December 15, 2020 | 16min read
Airflow 2.0 Providers
Airflow 2.0 is a huge change in the workflow management ecosystem. We already wrote about the new way of authoring DAGs, but there are so many new things in Airflow 2.0, it’s hard to keep up. However, one topic is very dear to my heart—the project I was driving at the Airflow team for nearly a year. Let’s talk about Airflow Providers.

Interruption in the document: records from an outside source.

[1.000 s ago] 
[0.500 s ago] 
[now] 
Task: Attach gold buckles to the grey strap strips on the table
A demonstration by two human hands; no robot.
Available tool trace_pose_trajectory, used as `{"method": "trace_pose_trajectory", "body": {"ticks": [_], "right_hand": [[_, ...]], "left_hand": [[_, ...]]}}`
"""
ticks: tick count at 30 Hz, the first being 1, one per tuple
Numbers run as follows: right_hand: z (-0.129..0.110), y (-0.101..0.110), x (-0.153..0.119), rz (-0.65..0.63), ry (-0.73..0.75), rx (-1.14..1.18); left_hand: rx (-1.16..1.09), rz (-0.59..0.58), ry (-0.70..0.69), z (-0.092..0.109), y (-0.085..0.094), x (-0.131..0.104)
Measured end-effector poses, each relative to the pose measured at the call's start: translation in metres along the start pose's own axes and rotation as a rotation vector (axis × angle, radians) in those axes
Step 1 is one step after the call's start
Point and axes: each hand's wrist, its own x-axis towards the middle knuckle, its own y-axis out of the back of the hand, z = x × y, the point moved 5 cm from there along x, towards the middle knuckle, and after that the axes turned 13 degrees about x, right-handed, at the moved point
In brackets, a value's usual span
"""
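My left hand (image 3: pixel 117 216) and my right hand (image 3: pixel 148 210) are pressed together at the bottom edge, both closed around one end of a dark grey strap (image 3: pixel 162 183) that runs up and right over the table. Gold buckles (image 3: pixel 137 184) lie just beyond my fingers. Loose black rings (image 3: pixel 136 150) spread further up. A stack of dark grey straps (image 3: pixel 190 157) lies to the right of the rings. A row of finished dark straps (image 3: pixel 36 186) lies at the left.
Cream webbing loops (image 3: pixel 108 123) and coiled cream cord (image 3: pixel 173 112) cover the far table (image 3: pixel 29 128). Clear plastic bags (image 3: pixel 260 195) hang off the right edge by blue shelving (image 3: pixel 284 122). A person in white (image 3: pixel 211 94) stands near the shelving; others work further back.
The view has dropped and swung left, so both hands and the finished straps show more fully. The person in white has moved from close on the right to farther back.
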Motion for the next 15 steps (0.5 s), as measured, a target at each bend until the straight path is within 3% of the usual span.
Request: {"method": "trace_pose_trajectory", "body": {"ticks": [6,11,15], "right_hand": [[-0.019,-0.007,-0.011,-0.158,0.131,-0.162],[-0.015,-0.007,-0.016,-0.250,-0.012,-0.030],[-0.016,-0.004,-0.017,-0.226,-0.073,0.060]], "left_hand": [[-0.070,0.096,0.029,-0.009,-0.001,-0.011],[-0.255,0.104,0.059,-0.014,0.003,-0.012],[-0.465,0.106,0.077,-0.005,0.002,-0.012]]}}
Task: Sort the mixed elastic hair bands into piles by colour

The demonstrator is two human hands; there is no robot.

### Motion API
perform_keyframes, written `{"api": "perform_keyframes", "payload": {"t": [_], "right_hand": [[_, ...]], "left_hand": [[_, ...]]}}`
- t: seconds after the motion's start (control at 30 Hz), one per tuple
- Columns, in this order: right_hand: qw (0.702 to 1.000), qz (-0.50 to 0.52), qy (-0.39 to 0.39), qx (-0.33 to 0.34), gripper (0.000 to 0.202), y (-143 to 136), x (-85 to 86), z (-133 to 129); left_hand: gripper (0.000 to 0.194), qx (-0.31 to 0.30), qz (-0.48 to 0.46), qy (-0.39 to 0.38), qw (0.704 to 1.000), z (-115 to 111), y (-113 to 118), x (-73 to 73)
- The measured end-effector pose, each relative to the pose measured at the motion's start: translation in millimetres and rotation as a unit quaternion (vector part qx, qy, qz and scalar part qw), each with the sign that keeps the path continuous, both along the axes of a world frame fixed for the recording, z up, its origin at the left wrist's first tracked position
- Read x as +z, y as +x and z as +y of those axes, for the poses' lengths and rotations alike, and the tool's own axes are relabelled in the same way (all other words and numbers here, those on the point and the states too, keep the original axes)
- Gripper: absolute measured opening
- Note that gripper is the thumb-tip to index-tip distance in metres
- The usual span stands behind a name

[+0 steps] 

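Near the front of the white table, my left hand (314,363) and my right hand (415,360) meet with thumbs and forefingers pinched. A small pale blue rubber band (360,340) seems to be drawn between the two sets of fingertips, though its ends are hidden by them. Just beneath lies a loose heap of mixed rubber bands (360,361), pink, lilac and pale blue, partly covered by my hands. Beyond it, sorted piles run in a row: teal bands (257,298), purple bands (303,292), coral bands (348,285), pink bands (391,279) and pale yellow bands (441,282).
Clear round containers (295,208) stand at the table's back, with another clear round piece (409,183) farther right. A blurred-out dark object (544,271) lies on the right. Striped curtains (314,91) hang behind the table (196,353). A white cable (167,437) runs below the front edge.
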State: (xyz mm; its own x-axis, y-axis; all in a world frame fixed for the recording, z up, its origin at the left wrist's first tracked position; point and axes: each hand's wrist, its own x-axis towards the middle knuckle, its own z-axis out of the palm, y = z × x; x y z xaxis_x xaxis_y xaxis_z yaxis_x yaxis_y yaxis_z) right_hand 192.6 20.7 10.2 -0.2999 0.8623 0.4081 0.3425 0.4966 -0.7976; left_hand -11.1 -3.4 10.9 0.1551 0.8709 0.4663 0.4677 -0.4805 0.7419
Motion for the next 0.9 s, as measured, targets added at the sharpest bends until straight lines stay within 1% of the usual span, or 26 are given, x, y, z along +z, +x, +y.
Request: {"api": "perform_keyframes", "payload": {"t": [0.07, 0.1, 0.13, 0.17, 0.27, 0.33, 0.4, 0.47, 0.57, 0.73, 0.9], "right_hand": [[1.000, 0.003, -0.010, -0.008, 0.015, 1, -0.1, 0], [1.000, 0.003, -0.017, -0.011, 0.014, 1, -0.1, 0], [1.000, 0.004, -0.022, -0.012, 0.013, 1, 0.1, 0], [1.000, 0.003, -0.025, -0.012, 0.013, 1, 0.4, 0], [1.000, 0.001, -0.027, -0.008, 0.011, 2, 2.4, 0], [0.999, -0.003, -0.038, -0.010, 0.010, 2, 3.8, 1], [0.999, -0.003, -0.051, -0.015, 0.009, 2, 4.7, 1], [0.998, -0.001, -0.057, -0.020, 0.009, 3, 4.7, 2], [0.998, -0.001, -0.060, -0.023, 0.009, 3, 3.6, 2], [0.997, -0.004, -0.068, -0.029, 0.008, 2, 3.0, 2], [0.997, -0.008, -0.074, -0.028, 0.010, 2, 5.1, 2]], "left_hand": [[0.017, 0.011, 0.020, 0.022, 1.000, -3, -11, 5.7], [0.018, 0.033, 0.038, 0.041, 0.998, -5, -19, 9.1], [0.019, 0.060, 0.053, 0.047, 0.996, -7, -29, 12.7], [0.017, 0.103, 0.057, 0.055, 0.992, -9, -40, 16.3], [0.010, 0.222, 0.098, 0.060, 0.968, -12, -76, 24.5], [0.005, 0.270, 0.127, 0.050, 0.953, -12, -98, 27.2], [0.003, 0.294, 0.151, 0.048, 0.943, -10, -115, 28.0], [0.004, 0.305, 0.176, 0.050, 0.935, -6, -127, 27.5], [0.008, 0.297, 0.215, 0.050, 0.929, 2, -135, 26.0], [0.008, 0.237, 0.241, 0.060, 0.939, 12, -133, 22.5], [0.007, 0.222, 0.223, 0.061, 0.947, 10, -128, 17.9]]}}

Airflow 1.10 has a very monolithic approach. It contains the core scheduling system, and all the integrations with external services—hooks, operators, sensors. Everything but a kitchen sink was thrown into a single “apache-airflow” package, no matter if you want to use it or not. It’s convenient (one package to rule them all!), but not very friendly, especially when it comes to dependencies. Ultimately, even if you don’t want to use, for example, Papermill operator you still have the papermill modules installed. And if you don’t install the right extras sometimes, the modules would not even import properly, because they lack the right dependencies! And those classes in 1.10 are present in various packages: airflow.operators, airflow.contrib.operators. This made sense when Airflow was created in Airbnb and operators developed by them were added to “airflow.operators”. When operators were developed outside of Airbnb and contributed to Airflow, they were added to the “contrib” folder. Years passed and the distinction between “core” and “contrib” operators has disappeared—not even the long-timers in the Airflow community would remember why they are in separate folders.
How to make sense of it and add some order to the way we manage different operators, hooks and sensors?
Meet Airflow Providers!
Airflow Providers is the idea that was forged in the community and took more than 2 years to complete. With Airflow 2.0 we are introducing a new way of how Apache Airflow is built internally. Airflow 2.0 consists of (altogether) more than 60 (!) packages. Yeah, you read it right six-ty not six-teen. Airflow’s main core is tiny (but how important!) package ’apache-airflow’ but if you look to find Google, Amazon, AWS, or even Postgres or HTTP operators there you won’t find any! Why? Because they are separated from the core of Airflow. Each of the “providers” (as we call it in the Apache Airflow nomenclature) has its own package. Each nicely separated in its own “airflow.providers” sub-package, with fully controlled and documented dependencies between them.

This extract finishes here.